Читаем в газете: «Господин Вирбес, клавикордный мастер в
Париже, выдумал новый клавесин, названный «Клавесин Гармонико-Небесный»,
который один своею игрою может выигрывать с точностью «консерты» и
«симфонии-консертанты». Он соединяет в себе действия, каковые имеют
пьяно-пьяниссимо, форто-фортиссимо, кречендо и сморцендо с 5 или 6
степенями, переменяемыми по произволению, и сверх того сей клавесин совершенствует
голос 14 разных инструментов, а именно:
архилютни, туорбы, голубеты, мандолины, гобоя, фагота, современной арфы,
кларнета, флейты, свирели, тамбурина, гитары, игры, называемой небесной, и
гармоники».
Это известие появилось вскоре после такого: «В Петербурге
Антон Брандель будет почтенным любителям показывать играющий инструмент,
который тоном против гобоя, подобен человеческому голосу и 8 футовым органам: оный инструмент при всяких
концертах употребляем быть может, и на нем играют, как на клавикордах.
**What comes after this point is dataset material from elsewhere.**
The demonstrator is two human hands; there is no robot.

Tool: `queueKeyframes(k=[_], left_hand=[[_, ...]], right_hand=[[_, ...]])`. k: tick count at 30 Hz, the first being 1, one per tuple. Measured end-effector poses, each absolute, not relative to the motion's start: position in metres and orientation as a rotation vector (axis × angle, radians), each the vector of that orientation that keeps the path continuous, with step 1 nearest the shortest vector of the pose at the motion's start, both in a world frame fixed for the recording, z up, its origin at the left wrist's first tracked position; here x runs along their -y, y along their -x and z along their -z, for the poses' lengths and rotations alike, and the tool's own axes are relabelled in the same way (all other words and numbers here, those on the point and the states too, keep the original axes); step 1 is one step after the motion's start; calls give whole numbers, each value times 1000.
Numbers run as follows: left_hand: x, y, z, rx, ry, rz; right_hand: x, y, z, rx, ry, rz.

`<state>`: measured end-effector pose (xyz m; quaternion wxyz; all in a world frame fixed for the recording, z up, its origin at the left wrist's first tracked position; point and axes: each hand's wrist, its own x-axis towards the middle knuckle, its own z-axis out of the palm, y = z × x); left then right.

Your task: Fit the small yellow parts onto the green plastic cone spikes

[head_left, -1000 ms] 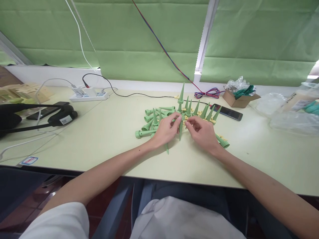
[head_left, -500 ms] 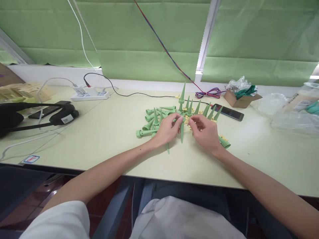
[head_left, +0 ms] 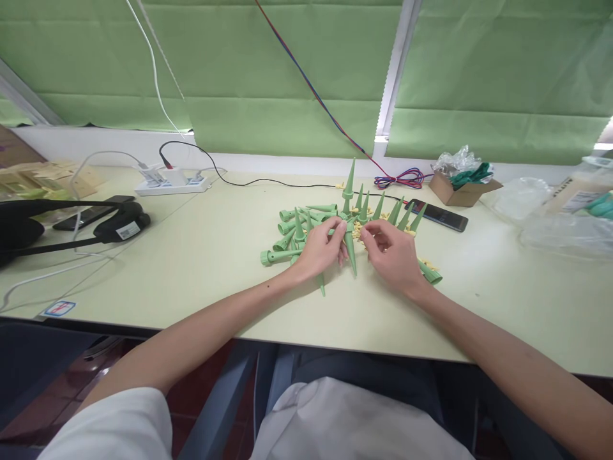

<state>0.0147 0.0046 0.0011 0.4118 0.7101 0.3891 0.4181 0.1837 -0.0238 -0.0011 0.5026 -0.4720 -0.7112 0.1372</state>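
A heap of green plastic cone spikes (head_left: 306,225) lies mid-table, some upright (head_left: 349,180), some on their sides. Small yellow pieces (head_left: 357,232) are scattered among them. My left hand (head_left: 320,248) pinches the wide end of one green spike (head_left: 351,250), whose tip points down toward me. My right hand (head_left: 393,255) is beside it, fingers curled in a pinch close to that spike's top; what it holds is too small to make out. Another spike (head_left: 321,285) pokes out under my left wrist.
A black phone (head_left: 439,216) and a small cardboard box (head_left: 461,188) sit at the right rear, clear plastic bags (head_left: 560,223) farther right. A white power strip (head_left: 171,185) with cables and a black strap device (head_left: 67,223) lie at the left. Red-blue wire (head_left: 401,180) coils behind the heap.
The held spike has tilted a little, its tip swinging slightly right. My right fingers have closed in nearer its top. Both arms stay in place.
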Motion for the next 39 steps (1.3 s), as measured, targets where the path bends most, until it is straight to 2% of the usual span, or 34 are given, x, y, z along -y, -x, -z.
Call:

Весом в 6 футов и величиною с большую книгу».
С легкой руки Петра I на петербургских церквах устанавливались куранты, они
выписывались за большие деньги из-за границы, вместе с ними приезжали и
«колокольные игральные музыканты», которым за игру на курантах платилось
значительное, особенно по тому времени, жалование, и вот: «В прошлом 1724 году апреля 23 дня в канцелярии от строений учинен контракт с иноземцем колокольным
игральным музыкантом Яганом Крестом Феретером быть в службе его императорского
величества на три года в Санкт-Петербургской крепости у играния в колокола на
шпице Петропавловском... А в ту свою бытность выучить ему на колоколах играть,
что на упомянутом шпице, российских людей из малолетних 6 человек в сущую твердость...».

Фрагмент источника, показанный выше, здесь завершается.